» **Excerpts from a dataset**

^^^^^^^^

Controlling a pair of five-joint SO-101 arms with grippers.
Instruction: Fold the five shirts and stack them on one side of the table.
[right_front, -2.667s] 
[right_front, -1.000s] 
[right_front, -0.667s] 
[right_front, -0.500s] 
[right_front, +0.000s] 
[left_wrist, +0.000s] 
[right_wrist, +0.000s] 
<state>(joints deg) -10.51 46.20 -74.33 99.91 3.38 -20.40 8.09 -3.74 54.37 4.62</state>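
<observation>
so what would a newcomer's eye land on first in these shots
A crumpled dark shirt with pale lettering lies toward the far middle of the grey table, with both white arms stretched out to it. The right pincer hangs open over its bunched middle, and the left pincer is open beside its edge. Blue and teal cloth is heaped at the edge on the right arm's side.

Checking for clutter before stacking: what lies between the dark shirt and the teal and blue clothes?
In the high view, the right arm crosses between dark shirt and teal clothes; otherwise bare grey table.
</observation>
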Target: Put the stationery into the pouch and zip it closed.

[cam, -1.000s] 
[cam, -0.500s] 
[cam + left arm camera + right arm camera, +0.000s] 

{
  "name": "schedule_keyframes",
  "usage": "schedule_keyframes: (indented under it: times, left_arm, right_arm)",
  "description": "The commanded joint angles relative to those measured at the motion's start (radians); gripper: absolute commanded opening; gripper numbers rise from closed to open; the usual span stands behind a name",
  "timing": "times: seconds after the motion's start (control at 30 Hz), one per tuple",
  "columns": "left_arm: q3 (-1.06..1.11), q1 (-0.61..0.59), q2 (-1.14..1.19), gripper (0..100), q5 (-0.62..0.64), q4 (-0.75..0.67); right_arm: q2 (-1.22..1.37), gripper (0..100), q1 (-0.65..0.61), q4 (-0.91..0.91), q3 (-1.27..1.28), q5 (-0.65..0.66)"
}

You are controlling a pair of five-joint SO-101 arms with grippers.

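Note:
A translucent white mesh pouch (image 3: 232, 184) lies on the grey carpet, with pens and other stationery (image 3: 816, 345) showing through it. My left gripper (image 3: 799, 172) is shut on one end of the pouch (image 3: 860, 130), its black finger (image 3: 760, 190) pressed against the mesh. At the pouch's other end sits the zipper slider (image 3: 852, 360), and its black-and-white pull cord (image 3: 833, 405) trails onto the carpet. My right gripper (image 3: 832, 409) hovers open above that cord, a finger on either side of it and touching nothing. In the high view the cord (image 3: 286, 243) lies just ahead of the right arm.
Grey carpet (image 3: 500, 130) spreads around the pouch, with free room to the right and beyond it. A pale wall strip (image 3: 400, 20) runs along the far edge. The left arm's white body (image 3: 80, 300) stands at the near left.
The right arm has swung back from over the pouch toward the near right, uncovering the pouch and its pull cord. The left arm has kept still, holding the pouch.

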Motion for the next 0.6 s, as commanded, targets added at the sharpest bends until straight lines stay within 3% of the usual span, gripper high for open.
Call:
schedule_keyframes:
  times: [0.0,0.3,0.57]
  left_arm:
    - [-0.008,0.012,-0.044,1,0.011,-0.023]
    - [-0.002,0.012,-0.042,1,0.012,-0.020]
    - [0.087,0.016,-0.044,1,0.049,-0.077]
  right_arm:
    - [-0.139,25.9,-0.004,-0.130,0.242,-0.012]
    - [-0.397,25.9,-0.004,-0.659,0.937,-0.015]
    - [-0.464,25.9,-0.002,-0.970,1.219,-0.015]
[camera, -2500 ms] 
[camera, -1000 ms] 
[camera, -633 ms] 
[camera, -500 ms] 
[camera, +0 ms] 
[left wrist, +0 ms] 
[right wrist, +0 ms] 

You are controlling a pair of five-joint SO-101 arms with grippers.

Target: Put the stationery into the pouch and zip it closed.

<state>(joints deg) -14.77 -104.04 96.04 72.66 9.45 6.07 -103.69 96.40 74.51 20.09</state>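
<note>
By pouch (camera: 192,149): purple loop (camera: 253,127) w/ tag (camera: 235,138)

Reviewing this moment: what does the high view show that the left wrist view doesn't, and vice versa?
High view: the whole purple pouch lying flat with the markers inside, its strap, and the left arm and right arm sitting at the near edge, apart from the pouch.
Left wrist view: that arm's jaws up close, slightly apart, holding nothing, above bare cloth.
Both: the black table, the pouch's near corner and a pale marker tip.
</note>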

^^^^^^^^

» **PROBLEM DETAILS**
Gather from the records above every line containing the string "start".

» **SOLUTION TO THIS TASK**
  "description": "The commanded joint angles relative to those measured at the motion's start (radians); gripper: absolute commanded opening; gripper numbers rise from closed to open; the usual span stands behind a name",
  "timing": "times: seconds after the motion's start (control at 30 Hz), one per tuple",

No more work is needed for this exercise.